I will admit, there were some humorous moments when Wall*E was aboard the space station, but these didn’t carry me through the movie.

There you have it folks, the definitive review. A cartoon movie critically reviewed by a grown man…my parents would be proud.

Okay, now that I’ve gotten that off my chest, I’d like to hear where you agree or disagree.


  • Steven Tran says:

    I can neither agree nor disagree – because it’s not out in Australia yet!


  • B. Minich says:

    Stephen, to quote Chris Freeman, I’m not sure we can be friends anymore.

    I mean . . . how can you not like Wall-E? I don’t understand it . . . I think the silence was one of the best parts of the movie, because they did a great job telling the story with no dialogue. To each his own, I suppose. I do think you are the first personal friend I know who hasn’t liked it.

  • Courtney says:

    That’s too bad you didn’t like it. I’m with Brando, I don’t get what’s not to like. I guess being a girl, the cute factor was enough to sustain my interest. That and the constant giggling of my 4&7 year olds. I’m a sucker for a love story though. Even if it is between robots.

  • Stephen Altrogge says:

    Brando and Courtney – Yes, I realize I’m probably being a Philistine. It just didn’t compare to the other Pixar movies for me.

    Maybe when Charis is older and I watch it with her I’ll have a different perspective!

  • Emily says:

    i completely agree. after hearing him say "EVE-A" the millionth time, i wanted to strangle the adorable cute robot. :D

    great review.

  • Chris T. says:

    This is definitely the definitive review. I would trade quite a bit of “cute” for something resembling a plot. Anyone know when the next Pixar movie is out? Can I get in line now?

  • Sean says:

    Okay, okay, WALL-E does rely a lot on cuteness. But most of the Pixar films do that, and not moderately…I think you’re just noticing it more because there is very little dialogue, which tends in Pixar movies to be dramatic and/or serious (of course, with jokes involved) and balances out the cute factor.

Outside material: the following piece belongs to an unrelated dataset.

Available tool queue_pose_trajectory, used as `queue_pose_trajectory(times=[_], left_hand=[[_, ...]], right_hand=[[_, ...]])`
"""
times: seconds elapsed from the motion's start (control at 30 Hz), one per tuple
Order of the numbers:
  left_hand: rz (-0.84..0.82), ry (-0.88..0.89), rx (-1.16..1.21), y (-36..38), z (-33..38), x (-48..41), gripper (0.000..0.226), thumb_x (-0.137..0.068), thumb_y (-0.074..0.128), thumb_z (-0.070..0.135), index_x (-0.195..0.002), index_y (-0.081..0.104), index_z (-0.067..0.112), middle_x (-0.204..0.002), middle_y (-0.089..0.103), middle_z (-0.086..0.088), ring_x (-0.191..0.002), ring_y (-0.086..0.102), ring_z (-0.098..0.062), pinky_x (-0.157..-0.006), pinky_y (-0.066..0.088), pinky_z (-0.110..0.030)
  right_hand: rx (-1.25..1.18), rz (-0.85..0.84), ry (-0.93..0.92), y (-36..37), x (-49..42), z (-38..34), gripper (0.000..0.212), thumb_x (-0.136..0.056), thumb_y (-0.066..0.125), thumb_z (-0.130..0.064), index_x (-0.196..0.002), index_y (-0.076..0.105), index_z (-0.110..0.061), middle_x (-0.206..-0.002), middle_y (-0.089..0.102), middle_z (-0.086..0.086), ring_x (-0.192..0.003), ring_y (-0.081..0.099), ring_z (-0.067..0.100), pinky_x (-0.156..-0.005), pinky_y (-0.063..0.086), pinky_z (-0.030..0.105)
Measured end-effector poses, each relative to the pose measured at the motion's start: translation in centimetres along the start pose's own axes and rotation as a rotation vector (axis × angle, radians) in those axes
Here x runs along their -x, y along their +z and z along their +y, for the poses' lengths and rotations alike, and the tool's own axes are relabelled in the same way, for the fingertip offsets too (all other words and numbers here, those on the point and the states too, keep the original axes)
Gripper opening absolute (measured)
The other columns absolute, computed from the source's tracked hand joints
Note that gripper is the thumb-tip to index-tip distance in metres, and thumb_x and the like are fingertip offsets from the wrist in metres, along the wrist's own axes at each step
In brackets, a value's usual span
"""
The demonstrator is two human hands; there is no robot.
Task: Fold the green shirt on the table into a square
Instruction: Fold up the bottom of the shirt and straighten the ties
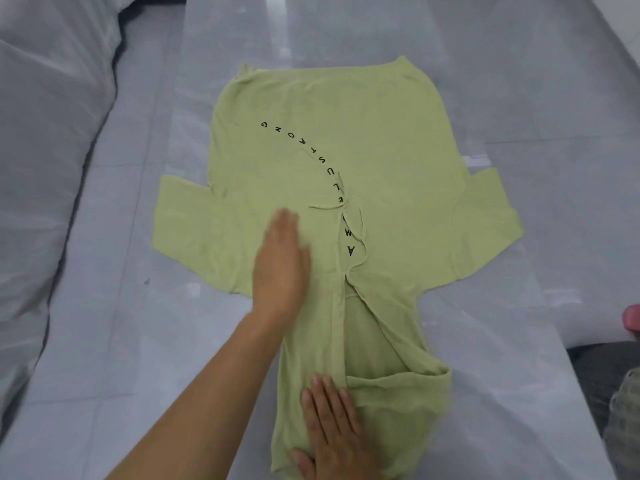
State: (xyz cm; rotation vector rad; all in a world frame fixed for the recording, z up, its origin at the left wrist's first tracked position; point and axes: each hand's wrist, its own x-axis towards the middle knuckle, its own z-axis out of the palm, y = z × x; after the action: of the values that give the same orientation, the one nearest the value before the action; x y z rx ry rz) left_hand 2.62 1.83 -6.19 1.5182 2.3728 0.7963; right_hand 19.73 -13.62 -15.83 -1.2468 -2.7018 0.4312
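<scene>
Nearest to me, at the counter's (104, 358) near edge, I am seeing the right hand (332, 431) lying palm down on the bunched neck end of the green shirt (381, 150). Its fingers (327, 389) are stretching out straight and together, pressing the cloth flat and gripping nothing. Just beside that hand the fabric is doubling over itself into a loose, pocket-like fold (398, 386).

Moving farther out, the left hand (282, 268) is resting flat on the shirt's chest, with its forearm crossing in from the near left corner. Its fingers (285, 223) are also lying straight and open on the cloth, though the tips are blurring. A few pinched creases (349, 216) are running just to the right of that hand.

The shirt is sprawling along the middle of the counter, neck toward me and hem toward the far edge. One sleeve (183, 223) is spreading toward the left edge and the other sleeve (485, 230) toward the right edge. Black letters (323, 161) are curving across the body, reading upside down from here.

Beyond the left edge, pale grey bedding (45, 133) is piling up. Off the right edge I am making out a pink object (632, 320) and some dark fabric (602, 368), both cut off.
</scene>
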Motion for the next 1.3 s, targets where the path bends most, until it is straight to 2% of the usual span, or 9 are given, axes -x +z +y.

    I think you are neglecting a major part of the story of WALL-E, and that is the deadly serious setting. Earth is basically a junk-filled graveyard, and surviving humanity is so reliant on technology that practically no one uses their brains, much less their bodies. When the humans do finally decide to take action, they can barely move.

    I mean, you need a lot of cuteness to make a dystopian vision not depressing.